## Aim of the task
Beginning with the line that holds "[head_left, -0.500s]" and ending with the last line below, please copy every line exactly, add nothing, and leave out the pictures.

## Available data

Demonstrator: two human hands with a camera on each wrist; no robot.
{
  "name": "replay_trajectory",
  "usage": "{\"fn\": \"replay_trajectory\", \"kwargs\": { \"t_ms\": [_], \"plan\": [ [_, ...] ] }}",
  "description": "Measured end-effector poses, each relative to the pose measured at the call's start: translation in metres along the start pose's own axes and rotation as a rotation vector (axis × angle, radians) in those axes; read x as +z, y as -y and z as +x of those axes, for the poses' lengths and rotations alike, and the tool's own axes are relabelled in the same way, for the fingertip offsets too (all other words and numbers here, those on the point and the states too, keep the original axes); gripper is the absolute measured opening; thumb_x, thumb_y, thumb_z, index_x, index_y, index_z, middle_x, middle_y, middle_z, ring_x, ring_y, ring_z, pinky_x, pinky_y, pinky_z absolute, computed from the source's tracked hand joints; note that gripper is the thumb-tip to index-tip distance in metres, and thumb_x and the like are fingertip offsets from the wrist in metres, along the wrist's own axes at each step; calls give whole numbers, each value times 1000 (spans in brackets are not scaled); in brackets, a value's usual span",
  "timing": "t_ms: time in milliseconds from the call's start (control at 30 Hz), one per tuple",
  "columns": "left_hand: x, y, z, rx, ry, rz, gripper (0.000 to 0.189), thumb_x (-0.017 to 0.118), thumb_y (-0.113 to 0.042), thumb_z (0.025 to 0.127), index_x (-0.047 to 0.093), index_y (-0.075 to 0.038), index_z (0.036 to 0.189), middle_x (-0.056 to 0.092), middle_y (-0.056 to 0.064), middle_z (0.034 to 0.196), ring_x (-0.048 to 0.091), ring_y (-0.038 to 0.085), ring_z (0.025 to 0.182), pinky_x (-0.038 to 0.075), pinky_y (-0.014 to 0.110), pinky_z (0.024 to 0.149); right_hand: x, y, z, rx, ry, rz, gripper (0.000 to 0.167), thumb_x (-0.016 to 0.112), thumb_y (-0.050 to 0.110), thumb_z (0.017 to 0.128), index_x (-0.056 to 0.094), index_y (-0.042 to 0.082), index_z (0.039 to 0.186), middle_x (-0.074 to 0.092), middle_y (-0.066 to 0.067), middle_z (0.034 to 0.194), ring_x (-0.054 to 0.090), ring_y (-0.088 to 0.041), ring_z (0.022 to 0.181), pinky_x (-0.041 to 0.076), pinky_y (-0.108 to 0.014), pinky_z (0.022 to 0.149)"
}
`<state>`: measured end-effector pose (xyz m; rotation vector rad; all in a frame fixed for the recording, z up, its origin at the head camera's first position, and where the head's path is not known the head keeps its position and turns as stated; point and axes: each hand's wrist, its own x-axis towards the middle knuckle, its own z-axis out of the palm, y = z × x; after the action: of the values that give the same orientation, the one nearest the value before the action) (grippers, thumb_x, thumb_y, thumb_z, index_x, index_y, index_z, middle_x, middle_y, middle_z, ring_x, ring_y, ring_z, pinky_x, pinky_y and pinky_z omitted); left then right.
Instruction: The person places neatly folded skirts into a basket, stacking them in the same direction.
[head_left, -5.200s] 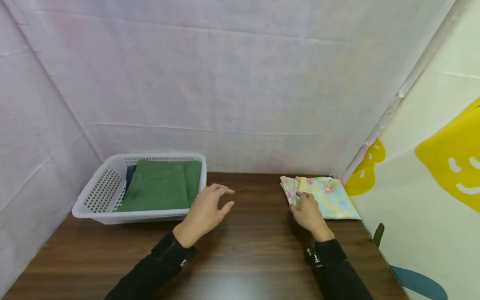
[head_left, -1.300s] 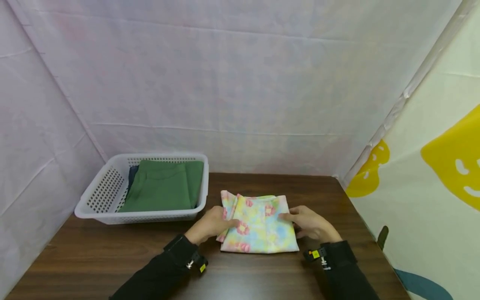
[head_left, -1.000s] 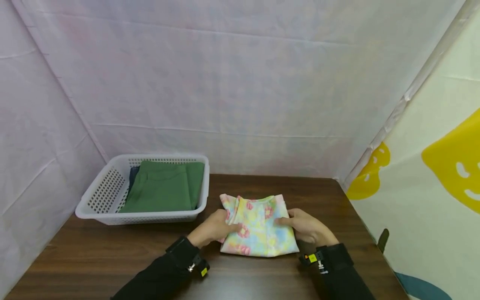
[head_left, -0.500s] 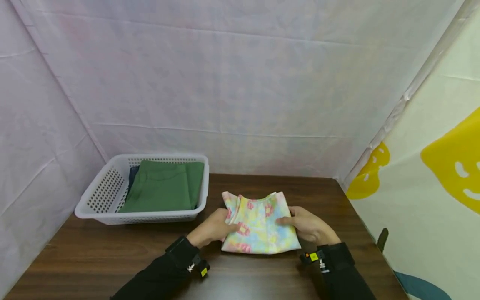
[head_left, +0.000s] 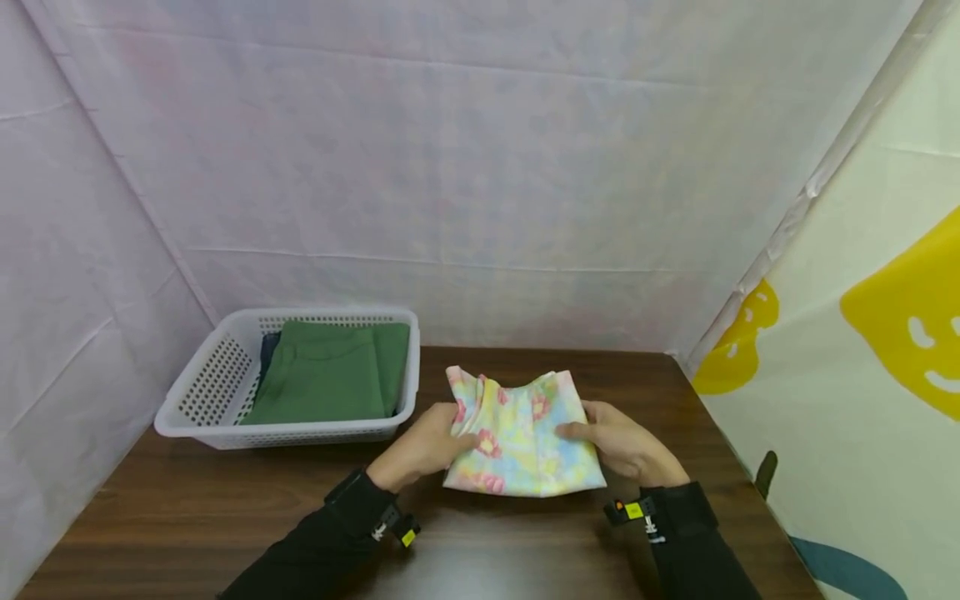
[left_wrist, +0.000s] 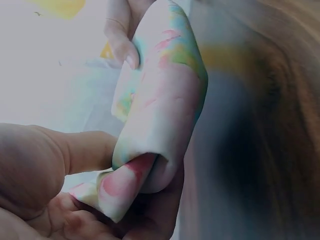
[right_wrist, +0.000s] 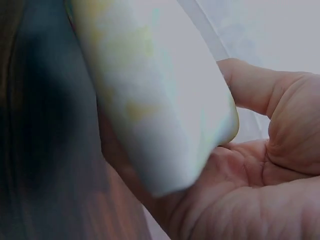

## Answer section
[head_left, -0.500s] 
[head_left, +0.000s] 
[left_wrist, +0.000s] 
[right_wrist, +0.000s] 

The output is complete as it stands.